Reproduce each line of the listing exactly.

Start of Block

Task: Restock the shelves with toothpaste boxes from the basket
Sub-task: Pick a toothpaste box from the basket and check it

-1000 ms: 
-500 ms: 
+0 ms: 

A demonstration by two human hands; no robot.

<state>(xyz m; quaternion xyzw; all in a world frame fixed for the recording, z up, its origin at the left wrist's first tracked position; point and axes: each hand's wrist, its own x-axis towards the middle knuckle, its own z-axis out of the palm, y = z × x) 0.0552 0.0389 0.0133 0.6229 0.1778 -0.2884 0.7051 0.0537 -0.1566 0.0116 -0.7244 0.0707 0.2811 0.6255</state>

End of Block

- [EXPECTED ANSWER]:
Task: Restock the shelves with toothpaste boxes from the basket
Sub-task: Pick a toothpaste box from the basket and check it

-1000 ms: 
-500 ms: 
+0 ms: 

A demonstration by two human hands; no robot.

<state>(xyz m; quaternion xyzw; all in a world frame fixed for the recording, z up, its origin at the left wrist's first tracked position; point and axes: each hand's wrist, its own x-axis towards the middle knuckle, its own z-axis out of the palm, y = z × x) 0.0552 0.0389 0.0133 0.6229 0.1778 -0.2884 0.7051 0.0537 -0.1566 0.0116 -0.7244 0.0707 0.2811 0.6255</state>

No part of the exercise is left unanswered.